Sometimes people are justified in getting a less environmentally friendly vehicle (truck).

Dear Car Talk | Aug 01, 2004
Dear Tom and Ray:
My brother Gary is 54 years old and recently divorced, with a 14-year-old daughter and a significant other with multiple children. They all live in Great Falls, Mont. He works for a newspaper and recently won an award from the Wilderness Society for his environmental writing. His current vehicles are a nearly defunct pickup truck and an old Mercedes, which is costing a lot of money in maintenance these days. He is in the market for a new car and is obsessed with a Ford F-150 Crew Cab pickup. I have told him that if he buys such a macho vehicle, I will write to the Wilderness Society and tell them to revoke his award! He is 6 feet 4 inches tall, about two-thirds of which is legs. He does considerable cross-country driving and wants comfort. He also wants to be able to transport his significant other and two to three full-size children. To further complicate matters, he has a faraway cabin in the woods, and he needs a vehicle to haul building materials, passengers, firewood, etc. Is there any vehicle in existence that will work for all these things without compromising his and my environmental sensibilities? -- Jo
RAY: Yes. A Ford F-150 Crew Cab. Get off his case, Jo!
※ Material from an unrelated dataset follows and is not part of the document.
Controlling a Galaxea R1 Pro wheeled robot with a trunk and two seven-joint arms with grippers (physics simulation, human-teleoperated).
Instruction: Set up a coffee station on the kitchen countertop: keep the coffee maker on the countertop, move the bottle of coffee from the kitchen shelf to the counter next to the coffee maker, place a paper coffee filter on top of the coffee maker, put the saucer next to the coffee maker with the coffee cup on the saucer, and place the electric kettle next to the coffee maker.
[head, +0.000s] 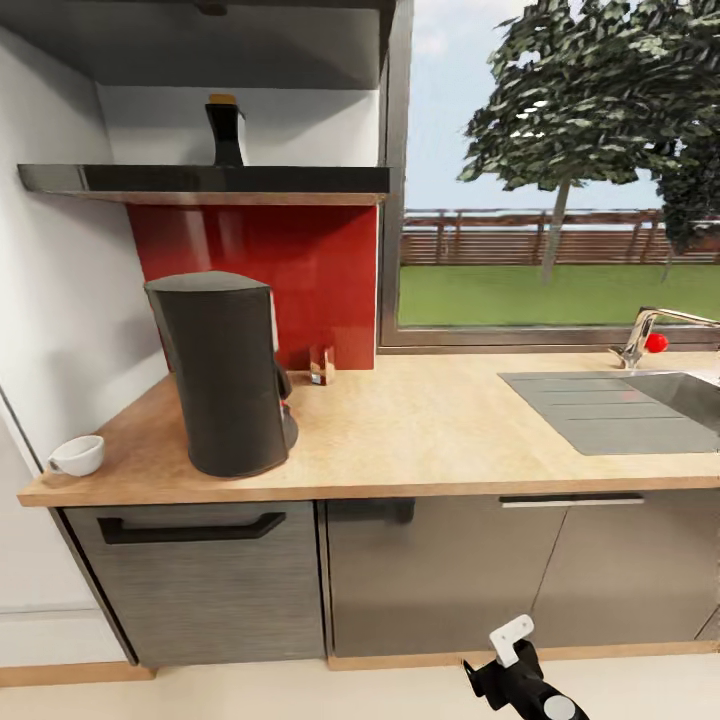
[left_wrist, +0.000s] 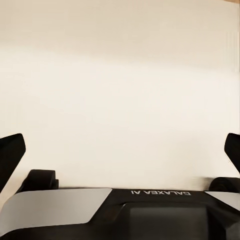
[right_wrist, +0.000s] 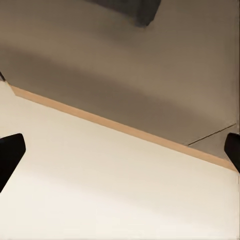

TOM: We're often critical of people who buy SUVs or other behemoth trucks when they really don't need them. I'm sure you've all seen the guy driving around the city, all alone in his full-size Suburban. Or the woman on the phone, driving an enormous Expedition with no one else in the car. But your brother sounds like he has every conceivable justification for a vehicle like this.
RAY: He's 6 feet 4 inches tall, he's got to carry four other people, he lives up North where it snows, and he needs to haul lumber, firewood and dead grizzly bears. I mean, c'mon, Jo! This is the guy they had in mind when they made the F-150 Crew Cab.
TOM: And while you're absolutely right that the truck drinks gas (it's EPA-rated between 15 and 20 miles per gallon), it's probably a lot better than the old, broken-down pickup truck that he's driving now. And it's probably several orders of magnitude better in terms of emissions. We don't know how old his two older vehicles are, but today's new cars -- even those that drink a lot of gas -- emit a fraction of the carbon monoxide, nitrous oxides and unburned hydrocarbons per mile that cars emitted just 15 or 20 years ago.
RAY: So let him get his F-150 Crew Cab, Jo. It's a very nice truck. And besides, you know he's going to do what he wants anyway, right? All you'll achieve by nagging him is excluding yourself from the delivery route next winter when he comes around with an F-150 full of firewood.